▶ _What is required_: Your response should be a copy of each line in the listing below that includes the word "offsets".

▶ _Information provided_:

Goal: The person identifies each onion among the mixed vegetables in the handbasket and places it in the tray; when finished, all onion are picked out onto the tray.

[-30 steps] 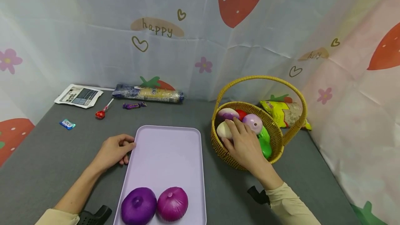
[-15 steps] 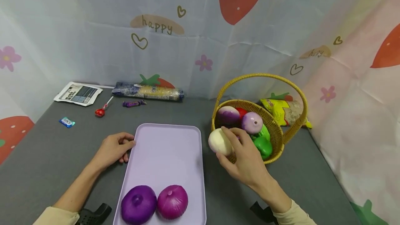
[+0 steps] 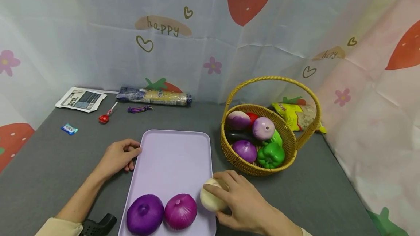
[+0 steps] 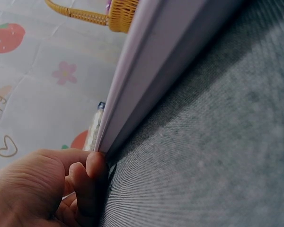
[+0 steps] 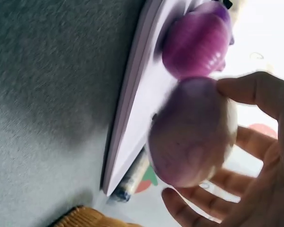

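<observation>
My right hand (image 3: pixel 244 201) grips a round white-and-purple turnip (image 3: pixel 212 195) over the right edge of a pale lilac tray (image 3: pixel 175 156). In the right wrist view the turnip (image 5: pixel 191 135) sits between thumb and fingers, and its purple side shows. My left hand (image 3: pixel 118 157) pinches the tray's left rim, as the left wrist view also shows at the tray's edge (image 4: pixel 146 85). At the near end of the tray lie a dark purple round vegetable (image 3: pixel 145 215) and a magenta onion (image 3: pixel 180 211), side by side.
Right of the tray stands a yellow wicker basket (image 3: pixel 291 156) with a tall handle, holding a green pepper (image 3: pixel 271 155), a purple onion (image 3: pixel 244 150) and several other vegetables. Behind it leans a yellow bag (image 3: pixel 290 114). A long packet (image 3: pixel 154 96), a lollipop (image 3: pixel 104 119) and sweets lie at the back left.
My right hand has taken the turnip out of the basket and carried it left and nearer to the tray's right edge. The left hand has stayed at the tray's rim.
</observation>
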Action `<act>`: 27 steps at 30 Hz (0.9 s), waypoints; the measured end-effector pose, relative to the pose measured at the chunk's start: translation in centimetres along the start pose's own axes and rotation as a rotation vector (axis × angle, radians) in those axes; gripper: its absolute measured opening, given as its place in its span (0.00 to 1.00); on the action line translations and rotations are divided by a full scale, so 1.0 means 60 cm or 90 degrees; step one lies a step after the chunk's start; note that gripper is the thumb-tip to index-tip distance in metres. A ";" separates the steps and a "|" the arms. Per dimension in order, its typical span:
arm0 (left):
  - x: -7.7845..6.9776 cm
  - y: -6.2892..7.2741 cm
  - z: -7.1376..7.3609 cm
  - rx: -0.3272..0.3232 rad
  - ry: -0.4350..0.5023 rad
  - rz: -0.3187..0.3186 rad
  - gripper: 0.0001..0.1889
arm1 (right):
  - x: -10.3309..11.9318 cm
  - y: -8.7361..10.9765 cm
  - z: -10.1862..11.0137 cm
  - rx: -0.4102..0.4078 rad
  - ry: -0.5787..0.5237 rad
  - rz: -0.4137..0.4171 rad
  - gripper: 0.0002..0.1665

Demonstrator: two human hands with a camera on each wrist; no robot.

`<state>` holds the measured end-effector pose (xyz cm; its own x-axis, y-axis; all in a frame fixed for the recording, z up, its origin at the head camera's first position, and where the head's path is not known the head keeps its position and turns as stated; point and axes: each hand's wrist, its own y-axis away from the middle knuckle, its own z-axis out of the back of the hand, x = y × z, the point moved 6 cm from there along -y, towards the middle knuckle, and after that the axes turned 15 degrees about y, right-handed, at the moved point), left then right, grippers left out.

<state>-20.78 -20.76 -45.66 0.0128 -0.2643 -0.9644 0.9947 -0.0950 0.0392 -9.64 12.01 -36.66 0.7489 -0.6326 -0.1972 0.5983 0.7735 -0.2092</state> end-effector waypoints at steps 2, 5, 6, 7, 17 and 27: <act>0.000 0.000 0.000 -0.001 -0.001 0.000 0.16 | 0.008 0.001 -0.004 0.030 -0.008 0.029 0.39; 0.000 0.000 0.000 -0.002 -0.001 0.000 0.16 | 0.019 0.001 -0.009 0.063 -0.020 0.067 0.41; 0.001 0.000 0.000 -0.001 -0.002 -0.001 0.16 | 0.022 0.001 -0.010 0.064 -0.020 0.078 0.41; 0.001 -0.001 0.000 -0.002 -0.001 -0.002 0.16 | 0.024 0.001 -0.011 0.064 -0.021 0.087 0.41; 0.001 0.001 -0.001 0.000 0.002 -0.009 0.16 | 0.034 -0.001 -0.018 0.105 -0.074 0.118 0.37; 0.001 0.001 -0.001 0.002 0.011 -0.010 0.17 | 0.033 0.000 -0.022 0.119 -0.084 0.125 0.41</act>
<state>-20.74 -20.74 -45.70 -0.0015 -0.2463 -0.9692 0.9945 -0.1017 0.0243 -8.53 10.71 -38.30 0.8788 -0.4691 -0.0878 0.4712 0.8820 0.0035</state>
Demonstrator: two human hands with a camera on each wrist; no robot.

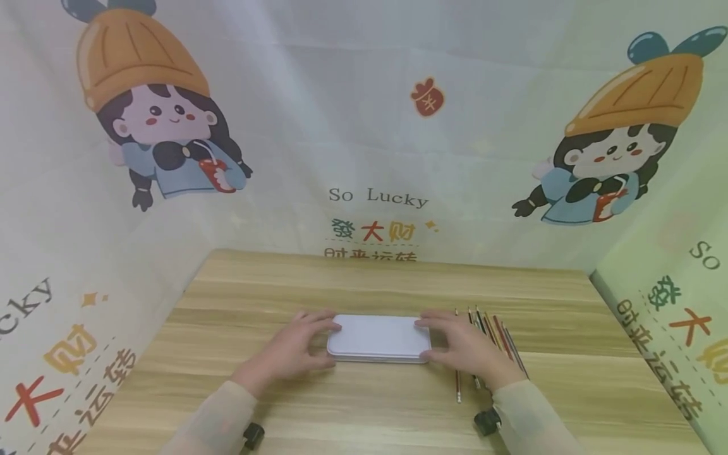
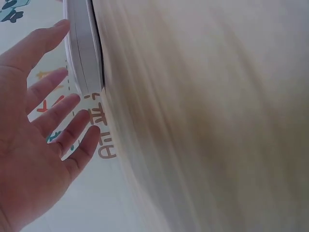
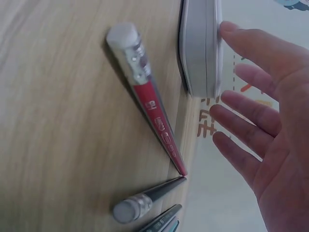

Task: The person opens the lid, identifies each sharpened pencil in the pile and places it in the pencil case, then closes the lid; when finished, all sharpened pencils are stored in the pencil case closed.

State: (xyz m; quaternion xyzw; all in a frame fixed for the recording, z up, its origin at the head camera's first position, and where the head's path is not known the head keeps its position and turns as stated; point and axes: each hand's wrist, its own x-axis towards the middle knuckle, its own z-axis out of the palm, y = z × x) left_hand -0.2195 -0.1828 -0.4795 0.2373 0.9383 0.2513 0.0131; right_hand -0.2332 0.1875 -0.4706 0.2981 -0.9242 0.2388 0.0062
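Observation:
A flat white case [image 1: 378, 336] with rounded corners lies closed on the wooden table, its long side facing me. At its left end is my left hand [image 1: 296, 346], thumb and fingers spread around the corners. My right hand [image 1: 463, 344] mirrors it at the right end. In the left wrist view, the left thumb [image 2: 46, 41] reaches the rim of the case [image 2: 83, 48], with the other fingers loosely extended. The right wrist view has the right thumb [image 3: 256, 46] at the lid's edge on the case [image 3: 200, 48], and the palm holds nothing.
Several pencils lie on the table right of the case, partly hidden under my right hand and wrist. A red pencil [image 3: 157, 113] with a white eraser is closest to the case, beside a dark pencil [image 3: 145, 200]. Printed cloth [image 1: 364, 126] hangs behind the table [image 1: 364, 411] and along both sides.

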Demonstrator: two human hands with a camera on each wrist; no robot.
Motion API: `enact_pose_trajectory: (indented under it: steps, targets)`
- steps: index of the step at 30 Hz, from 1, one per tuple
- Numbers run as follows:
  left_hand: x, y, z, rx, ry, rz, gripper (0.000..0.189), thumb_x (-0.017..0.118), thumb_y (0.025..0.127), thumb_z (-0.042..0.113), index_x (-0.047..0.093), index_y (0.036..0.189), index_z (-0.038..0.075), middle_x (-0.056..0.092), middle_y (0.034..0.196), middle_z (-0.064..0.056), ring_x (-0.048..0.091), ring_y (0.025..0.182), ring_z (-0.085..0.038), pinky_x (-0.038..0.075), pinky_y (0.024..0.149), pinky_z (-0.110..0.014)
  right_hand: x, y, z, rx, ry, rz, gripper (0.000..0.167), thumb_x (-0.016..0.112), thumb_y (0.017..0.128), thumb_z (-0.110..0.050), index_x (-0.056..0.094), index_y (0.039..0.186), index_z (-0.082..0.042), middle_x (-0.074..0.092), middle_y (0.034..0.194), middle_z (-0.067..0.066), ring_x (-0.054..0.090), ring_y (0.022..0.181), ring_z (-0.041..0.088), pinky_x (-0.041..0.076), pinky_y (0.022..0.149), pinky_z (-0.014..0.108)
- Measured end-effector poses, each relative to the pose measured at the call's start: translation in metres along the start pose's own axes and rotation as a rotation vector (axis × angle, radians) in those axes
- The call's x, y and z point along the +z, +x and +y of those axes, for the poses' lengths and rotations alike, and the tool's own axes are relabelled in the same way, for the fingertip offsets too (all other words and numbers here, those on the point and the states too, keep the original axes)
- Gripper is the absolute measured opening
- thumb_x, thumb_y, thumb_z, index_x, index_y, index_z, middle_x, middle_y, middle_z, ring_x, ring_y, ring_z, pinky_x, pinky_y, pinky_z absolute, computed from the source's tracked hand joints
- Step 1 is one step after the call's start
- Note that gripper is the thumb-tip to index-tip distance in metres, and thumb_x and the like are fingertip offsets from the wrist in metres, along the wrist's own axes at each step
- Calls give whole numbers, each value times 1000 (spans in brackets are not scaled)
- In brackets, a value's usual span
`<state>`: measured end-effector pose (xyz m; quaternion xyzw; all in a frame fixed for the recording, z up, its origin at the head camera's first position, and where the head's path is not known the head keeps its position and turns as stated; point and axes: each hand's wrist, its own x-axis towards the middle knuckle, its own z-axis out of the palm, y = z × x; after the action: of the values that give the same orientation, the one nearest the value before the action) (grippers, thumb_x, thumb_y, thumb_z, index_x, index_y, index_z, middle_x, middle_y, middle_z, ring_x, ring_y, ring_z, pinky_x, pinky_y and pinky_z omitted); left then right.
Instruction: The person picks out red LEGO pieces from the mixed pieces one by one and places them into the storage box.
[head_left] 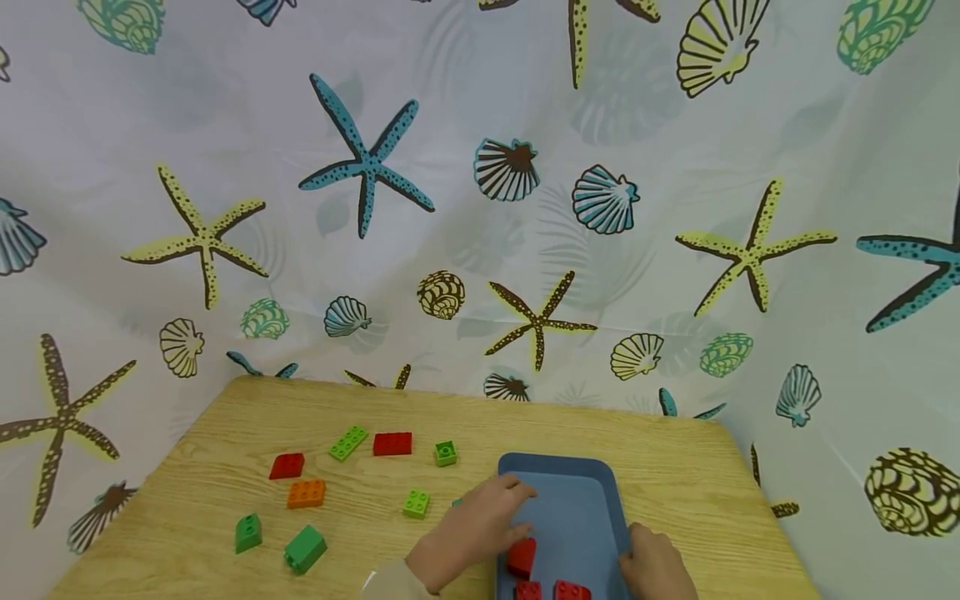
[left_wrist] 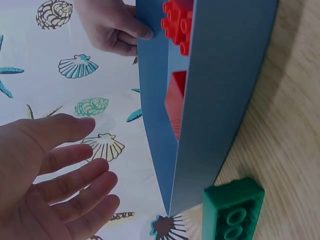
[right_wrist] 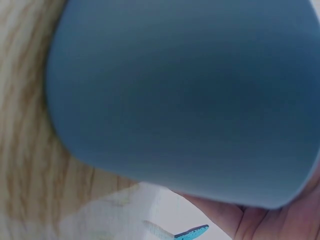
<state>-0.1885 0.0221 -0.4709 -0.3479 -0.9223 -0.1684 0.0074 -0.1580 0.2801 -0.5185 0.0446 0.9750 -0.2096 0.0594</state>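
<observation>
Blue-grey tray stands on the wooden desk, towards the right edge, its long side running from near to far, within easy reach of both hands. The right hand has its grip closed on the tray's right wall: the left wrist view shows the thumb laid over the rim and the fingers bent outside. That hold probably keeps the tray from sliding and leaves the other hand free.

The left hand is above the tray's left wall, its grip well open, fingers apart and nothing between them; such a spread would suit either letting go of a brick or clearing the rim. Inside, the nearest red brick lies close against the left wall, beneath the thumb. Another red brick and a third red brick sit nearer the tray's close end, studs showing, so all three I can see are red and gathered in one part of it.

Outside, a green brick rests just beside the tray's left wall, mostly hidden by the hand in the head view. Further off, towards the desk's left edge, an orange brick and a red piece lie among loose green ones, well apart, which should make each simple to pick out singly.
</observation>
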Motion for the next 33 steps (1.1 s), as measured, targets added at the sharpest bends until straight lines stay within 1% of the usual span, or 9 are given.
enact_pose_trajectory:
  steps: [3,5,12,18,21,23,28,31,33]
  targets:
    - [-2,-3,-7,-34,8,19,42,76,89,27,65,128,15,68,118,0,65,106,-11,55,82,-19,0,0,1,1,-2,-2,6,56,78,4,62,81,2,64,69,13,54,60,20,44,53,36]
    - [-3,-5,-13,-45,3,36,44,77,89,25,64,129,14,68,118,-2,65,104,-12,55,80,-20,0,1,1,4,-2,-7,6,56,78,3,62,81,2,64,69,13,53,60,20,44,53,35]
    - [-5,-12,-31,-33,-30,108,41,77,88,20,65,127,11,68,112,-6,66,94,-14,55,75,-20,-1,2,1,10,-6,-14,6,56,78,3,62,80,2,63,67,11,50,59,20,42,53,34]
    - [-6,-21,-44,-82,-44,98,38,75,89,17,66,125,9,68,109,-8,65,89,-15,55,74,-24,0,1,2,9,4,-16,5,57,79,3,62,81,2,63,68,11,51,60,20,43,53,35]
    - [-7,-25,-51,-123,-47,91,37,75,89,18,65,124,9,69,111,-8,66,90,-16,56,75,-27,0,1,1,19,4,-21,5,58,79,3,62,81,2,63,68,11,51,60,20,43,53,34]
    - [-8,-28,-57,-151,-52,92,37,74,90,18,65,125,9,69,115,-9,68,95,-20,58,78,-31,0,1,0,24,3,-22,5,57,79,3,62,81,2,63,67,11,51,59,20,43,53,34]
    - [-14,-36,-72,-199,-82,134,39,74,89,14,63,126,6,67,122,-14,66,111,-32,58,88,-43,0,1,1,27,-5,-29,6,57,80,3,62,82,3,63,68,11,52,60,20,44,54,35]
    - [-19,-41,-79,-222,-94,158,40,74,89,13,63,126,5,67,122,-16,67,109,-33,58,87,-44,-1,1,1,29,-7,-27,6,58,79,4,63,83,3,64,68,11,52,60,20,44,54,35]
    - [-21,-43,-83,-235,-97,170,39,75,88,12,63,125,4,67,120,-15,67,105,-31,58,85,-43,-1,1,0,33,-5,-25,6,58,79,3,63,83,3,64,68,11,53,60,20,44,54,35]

▶ _Written solution_:
- The call's x, y and z point along the +z, +x and +y of those axes, for the poses' lengths and rotations alike, and the tool's own axes are relabelled in the same way, for the fingertip offsets too (all other words and numbers here, those on the point and the states too, keep the original axes)
- Note that gripper is the thumb-tip to index-tip distance in metres, and thumb_x and the like are fingertip offsets from the wrist in metres, along the wrist's own axes at each step

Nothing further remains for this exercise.